*** Opening of RAW DATA ***

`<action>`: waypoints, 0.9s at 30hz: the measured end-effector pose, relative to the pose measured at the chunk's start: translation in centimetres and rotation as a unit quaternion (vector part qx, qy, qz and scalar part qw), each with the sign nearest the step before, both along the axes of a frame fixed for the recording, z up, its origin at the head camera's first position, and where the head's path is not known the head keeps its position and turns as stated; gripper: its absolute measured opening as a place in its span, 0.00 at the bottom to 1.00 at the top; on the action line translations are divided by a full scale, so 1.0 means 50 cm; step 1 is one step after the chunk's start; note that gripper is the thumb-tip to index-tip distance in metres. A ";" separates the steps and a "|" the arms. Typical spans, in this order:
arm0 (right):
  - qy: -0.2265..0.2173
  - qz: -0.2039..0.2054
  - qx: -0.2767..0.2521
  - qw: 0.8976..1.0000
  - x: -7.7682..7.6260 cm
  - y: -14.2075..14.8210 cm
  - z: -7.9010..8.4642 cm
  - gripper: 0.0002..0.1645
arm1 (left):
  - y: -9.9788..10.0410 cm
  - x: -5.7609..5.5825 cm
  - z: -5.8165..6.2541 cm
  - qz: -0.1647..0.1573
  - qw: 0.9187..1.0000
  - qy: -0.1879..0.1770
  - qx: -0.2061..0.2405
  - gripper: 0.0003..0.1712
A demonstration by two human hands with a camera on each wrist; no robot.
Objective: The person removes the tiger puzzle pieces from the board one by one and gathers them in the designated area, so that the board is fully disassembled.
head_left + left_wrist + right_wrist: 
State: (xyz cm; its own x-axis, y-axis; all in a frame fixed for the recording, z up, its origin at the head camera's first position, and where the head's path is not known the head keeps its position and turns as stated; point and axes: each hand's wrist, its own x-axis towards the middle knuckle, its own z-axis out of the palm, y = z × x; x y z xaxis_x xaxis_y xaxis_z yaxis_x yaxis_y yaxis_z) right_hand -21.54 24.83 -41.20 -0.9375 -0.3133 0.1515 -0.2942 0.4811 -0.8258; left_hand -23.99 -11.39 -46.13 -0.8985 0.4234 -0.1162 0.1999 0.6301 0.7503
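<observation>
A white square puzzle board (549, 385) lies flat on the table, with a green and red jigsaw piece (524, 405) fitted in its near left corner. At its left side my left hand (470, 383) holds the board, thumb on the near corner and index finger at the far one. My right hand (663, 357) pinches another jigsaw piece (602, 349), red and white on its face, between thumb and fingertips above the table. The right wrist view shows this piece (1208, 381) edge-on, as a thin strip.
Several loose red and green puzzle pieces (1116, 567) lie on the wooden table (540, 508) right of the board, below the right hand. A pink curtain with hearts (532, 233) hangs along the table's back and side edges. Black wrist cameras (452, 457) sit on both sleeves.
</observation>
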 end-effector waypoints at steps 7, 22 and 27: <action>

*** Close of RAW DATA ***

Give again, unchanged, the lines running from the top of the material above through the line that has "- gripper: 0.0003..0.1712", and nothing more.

• RESPONSE
`<action>`: waypoints, 0.9s at 30hz: the measured end-effector pose, relative to the pose measured at the chunk's start: translation in centimetres and rotation as a unit quaternion (vector part qx, qy, qz and scalar part qw), each with the sign nearest the step before, both along the axes of a frame fixed for the recording, z up, its origin at the head camera's first position, and where the head's path is not known the head keeps its position and turns as stated; gripper: its absolute measured opening as a place in its span, 0.00 at the bottom to 1.00 at the top; on the action line translations are divided by a full scale, so 1.0 means 50 cm; step 1 is one step after the chunk's start; note that gripper is the thumb-tip to index-tip distance in metres. A ";" separates the steps and a "|" the arms. Typical spans, in this order:
arm0 (right):
  - qy: -0.2265..0.2173
  - qz: -0.2039..0.2054
  - qx: -0.2767..0.2521
  - qw: 0.8976..1.0000
  - x: -7.7682..7.6260 cm
  - y: -14.2075..14.8210 cm
  - z: -7.9010..8.4642 cm
  - gripper: 0.0002..0.1645
arm1 (left):
  - y: -9.9788..10.0410 cm
  - x: -5.7609..5.5825 cm
  - z: -5.8165..6.2541 cm
  - qz: -0.1647..0.1573
  - qw: 0.9187..1.0000
  - qy: -0.1879..0.1770
  - qx: -0.2061..0.2405
  - gripper: 0.0003..0.1712

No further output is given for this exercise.